Chief Electoral Officer of Quebec
- In office May 25, 1978 – July 16, 1997
- Preceded by: Office created
- Succeeded by: François Casgrain

Personal details
- Born: July 16, 1927 Quebec City, Quebec, Canada
- Died: June 17, 2013 (aged 85)

= Pierre F. Côté =

Canadian civil servant and lawyer

Pierre-Ferdinand Côté, (July 16, 1927 - June 17, 2013) was a Canadian civil servant and lawyer. Côté served as the first Chief Electoral Officer of Quebec from 1978 until 1997. The Chief Electoral Officer is the official responsible for the administration of the electoral and referendum system in the province of Quebec.

Côté began his career as a Quebec City lawyer. He first entered politics as the chief of staff of René Lévesque when Lévesque served as the provincial Minister of Natural Resources within the government of Quebec Premier Jean Lesage during the 1960s.

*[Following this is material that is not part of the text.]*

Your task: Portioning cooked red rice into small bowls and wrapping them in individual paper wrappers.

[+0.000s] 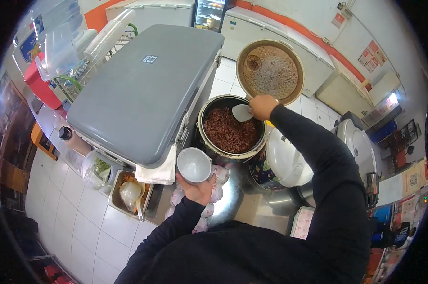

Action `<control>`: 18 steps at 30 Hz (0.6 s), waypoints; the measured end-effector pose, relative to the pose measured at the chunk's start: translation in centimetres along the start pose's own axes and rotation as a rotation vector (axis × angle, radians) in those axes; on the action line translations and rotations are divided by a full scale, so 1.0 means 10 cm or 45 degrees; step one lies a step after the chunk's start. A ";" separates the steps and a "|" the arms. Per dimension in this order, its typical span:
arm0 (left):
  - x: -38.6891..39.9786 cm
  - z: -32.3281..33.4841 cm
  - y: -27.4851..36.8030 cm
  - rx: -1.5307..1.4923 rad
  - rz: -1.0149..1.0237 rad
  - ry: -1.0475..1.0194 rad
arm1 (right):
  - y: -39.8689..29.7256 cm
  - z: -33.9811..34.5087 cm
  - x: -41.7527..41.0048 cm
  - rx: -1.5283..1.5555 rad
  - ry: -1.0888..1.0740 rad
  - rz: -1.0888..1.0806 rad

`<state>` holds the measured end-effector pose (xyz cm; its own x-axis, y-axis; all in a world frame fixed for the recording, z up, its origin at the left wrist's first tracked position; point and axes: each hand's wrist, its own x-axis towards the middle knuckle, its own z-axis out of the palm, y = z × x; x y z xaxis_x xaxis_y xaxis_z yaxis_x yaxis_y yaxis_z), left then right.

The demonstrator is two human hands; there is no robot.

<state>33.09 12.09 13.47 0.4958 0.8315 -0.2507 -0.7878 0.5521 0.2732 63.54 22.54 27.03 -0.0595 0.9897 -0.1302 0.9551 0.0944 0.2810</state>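
Observation:
A small round metal bowl [194, 164] sits in my left hand [197, 190], its pale inside facing up and nothing seen in it. My right hand [263, 107] grips a white rice paddle [241, 113] over the open rice cooker [199, 127]. Dark reddish-brown rice [228, 133] fills much of the pot, and the paddle's blade is at the rice's upper right part. Behind my right hand, the cooker's raised lid [270, 69] shows a stained inner face. Below my left hand lie several wrapped bundles [219, 174] in printed paper, partly hidden by the hand and sleeve.
A large grey-lidded cooler box [146, 88] stands left of the cooker, with a white cloth [157, 170] at its corner. Right of the pot is a closed rice cooker [285, 159]. A metal food pan [114, 193] holds a ladle [140, 209]. Stacked printed wrappers [302, 223] lie at right.

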 end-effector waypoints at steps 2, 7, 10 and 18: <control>-0.02 -0.05 0.02 0.045 0.038 -0.033 | 0.02 0.05 -0.03 -0.013 -0.056 0.006; -0.04 -0.13 0.07 0.027 0.005 -0.078 | 0.09 0.15 -0.11 0.040 0.023 0.057; -0.09 -0.10 0.10 0.051 0.062 -0.048 | 0.07 0.13 -0.14 0.086 0.046 0.081; 0.00 -0.30 0.07 0.130 0.149 -0.106 | 0.04 0.29 -0.12 0.001 0.033 0.147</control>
<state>31.43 12.33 10.90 0.4345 0.8905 -0.1351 -0.8029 0.4509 0.3899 64.78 21.11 24.55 0.0437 0.9964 -0.0727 0.9561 -0.0206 0.2923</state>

He was appointed as the first Chief Electoral Officer of Quebec in 1978. He oversaw the administration of Quebec's elections and referendums for nearly twenty years, including the Charlottetown Accord referendum and the Quebec independence referendum held on October 30, 1995.

During the run-up to the 1995 referendum, Côté accused attendees of a pro-Canadian unity rally of violating provincial spending laws, prompting criticism from Québécois federalists. The large pro-union rally was held in Montreal on October 27, 1995, just three days before the sovereignty referendum. Côté formally charged a number of pro-union rally participants, individuals and businesses, all from outside Quebec, with violating the province's spending laws by transporting people to Montreal for the rally. The move was heavily criticized by federalists within Quebec and across Canada.

Federalists accused Côté of minimizing the unusually high number of spoiled ballots from pro-federalist ridings. A later investigation of Côté and the referendum found no evidence to support accusations of wrongdoing.

In 1998, Côté was named an officer of the National Order of Quebec.

Côté died on June 17, 2013, at the age of 85.